Apple has announced a crucial requirement for developers eager to create apps for the upcoming Vision Pro – the need for an Apple Silicon Mac. This development has sparked discussions and speculation about the underlying reasons and implications for the tech giant’s broader strategy.
Developers are required to use M1, M2, or M3 Macs for Vision Pro apps
The revelation coincided with the release of Xcode 15.2, a significant update facilitating developers in submitting their visionOS apps. While Xcode 15.2 remains compatible with Intel Macs, the visionOS SDK explicitly demands a Mac equipped with M1, M2, M3, or their advanced System on a Chip (SoC) variants.
Apple has not explicitly provided reasons for this limitation, but speculations suggest potential performance and compatibility issues on Intel-powered Macs running the visionOS SDK. It is also conceivable that this move aligns with Apple’s gradual phasing out of Intel Macs, a process initiated with macOS Sonoma dropping support for several Intel-based Macs last year.

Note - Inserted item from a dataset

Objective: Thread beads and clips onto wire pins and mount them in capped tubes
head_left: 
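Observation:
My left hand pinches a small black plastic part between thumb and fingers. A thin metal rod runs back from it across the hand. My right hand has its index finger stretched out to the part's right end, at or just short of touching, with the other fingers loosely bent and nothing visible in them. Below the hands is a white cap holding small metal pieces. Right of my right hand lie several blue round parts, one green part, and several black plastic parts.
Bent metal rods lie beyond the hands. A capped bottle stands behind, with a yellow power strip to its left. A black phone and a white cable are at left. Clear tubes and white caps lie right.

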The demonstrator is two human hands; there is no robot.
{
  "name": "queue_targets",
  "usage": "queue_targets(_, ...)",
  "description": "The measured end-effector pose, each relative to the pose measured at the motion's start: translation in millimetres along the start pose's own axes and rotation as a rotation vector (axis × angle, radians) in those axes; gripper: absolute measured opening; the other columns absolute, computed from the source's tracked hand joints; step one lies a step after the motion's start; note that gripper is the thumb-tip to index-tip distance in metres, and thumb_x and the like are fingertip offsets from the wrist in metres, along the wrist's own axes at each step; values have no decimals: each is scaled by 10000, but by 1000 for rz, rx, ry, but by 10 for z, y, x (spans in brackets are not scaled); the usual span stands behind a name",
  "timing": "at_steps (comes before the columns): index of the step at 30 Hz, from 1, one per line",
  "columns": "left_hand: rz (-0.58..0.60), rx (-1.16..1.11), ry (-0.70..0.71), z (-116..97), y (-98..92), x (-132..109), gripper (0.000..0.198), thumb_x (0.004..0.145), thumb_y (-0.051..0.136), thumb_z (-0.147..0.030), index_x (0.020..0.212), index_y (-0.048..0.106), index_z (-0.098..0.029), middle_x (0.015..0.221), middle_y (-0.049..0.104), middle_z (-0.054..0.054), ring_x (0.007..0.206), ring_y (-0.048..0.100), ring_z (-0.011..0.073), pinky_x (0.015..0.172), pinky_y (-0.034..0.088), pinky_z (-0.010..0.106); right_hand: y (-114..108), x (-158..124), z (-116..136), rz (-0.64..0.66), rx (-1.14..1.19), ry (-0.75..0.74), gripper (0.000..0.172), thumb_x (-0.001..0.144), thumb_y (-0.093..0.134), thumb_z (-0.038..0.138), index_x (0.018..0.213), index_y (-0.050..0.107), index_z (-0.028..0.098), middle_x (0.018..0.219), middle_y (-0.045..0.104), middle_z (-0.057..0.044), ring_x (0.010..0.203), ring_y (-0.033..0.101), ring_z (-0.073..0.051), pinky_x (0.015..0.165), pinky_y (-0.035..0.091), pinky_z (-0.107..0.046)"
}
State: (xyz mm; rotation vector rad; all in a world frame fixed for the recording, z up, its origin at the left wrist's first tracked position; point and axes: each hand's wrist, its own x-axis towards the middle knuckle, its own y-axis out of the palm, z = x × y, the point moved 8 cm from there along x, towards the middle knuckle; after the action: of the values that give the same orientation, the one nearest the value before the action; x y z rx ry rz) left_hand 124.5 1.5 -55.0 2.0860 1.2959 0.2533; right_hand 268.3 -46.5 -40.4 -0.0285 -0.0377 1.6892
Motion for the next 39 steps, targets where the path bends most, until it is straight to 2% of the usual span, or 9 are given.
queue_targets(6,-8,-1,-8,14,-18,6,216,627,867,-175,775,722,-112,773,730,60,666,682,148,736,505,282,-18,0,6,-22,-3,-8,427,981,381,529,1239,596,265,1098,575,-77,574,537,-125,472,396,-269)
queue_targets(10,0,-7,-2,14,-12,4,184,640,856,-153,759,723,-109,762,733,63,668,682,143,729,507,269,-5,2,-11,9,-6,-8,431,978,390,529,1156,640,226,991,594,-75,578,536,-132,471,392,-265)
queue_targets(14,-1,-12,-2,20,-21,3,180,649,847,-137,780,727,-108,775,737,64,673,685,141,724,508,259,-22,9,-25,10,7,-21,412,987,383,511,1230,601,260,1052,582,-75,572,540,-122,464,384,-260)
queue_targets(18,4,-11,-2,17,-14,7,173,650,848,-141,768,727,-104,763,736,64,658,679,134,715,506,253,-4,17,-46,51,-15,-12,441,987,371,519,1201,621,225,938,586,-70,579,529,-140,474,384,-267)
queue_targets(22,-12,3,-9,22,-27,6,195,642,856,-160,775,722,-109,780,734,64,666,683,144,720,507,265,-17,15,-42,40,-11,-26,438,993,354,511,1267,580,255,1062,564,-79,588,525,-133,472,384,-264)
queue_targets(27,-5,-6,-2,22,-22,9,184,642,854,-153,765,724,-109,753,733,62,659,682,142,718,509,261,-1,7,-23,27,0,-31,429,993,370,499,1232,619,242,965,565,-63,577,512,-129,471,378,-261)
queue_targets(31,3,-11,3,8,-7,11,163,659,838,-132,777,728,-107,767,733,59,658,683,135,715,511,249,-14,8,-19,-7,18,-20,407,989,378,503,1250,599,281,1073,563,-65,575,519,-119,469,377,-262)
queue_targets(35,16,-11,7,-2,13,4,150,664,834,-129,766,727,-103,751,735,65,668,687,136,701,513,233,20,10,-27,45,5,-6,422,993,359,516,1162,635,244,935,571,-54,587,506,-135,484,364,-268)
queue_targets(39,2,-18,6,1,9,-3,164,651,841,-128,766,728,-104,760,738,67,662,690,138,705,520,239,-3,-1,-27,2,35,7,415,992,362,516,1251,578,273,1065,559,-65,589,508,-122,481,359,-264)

The updated guidelines on Apple’s website underscore the necessity of Apple Silicon for visionOS app development. Developers are encouraged to adopt SwiftUI when creating new apps, leveraging the immersive capabilities of visionOS.
Developing for visionOS requires a Mac with Apple silicon. Create new apps using SwiftUI to take full advantage of the spectrum of immersion available in visionOS. If you have an existing iPad or iPhone app, add the visionOS destination to your app’s target to gain access to the standard system appearance, and add platform-specific features to create a compelling experience. To provide continuous access to your content in the meantime, deliver a compatible version of your app that runs in visionOS.

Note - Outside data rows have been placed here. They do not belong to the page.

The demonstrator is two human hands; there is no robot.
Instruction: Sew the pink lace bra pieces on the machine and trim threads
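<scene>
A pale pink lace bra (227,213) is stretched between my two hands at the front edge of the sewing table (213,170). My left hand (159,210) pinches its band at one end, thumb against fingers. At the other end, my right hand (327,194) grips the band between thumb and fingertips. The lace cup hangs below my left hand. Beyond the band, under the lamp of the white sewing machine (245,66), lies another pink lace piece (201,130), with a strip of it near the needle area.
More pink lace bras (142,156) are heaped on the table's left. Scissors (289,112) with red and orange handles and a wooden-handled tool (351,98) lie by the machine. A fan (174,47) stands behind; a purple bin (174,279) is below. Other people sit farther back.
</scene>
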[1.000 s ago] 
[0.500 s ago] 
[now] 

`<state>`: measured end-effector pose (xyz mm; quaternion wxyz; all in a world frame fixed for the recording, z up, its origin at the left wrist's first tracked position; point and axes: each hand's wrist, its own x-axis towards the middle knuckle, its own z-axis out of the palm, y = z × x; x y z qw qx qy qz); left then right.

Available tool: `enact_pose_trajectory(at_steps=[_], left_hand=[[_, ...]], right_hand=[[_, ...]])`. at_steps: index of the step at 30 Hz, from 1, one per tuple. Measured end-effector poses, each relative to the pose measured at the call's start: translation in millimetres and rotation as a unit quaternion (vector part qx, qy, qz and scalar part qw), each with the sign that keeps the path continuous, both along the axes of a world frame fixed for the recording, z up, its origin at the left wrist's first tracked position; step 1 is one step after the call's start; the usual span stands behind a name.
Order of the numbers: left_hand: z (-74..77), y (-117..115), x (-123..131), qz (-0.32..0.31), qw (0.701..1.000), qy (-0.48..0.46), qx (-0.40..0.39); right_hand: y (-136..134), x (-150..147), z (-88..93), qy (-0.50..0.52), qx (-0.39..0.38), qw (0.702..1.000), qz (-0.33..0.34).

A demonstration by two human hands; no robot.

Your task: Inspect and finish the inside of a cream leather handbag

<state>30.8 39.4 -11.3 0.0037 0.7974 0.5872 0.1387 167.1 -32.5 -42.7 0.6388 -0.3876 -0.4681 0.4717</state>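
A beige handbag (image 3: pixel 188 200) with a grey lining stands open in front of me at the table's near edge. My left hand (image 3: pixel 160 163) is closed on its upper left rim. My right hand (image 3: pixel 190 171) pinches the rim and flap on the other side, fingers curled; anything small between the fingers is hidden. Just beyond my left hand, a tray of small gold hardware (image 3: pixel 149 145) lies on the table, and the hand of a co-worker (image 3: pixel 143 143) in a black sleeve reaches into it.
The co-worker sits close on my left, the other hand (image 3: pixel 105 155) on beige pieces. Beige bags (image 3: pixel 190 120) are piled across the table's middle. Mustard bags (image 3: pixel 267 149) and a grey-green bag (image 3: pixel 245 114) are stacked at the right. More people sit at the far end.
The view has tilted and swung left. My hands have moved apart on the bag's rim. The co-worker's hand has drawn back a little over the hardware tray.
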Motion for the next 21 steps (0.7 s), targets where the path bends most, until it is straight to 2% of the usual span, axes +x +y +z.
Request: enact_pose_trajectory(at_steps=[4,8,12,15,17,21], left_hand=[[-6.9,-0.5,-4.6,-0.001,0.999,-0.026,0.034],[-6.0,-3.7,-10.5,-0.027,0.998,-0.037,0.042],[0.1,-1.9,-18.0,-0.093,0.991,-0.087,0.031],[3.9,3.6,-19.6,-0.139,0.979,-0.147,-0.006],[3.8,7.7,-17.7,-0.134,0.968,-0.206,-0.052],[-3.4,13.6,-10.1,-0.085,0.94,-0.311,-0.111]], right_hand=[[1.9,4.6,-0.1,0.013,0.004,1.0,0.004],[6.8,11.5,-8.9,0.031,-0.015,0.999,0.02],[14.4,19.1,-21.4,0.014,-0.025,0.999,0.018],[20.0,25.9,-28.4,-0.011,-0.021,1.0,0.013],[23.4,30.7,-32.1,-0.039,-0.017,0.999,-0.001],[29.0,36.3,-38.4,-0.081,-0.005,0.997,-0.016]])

Notably, Apple suggests describing apps as “spatial computing apps,” departing from conventional terms like AR, VR, XR, or MR.
visionOS is the operating system that powers Apple Vision Pro. Use visionOS together with familiar tools and technologies to build immersive apps and games for spatial computing.
With the impending launch of the Apple Vision Pro on February 2, available for pre-order starting January 19, the requirement for an Apple Silicon Mac signals Apple’s unwavering commitment to its in-house chip architecture. The base model, priced at $3,499 without prescription lenses, reflects the company’s dedication to pushing forward with its proprietary technology.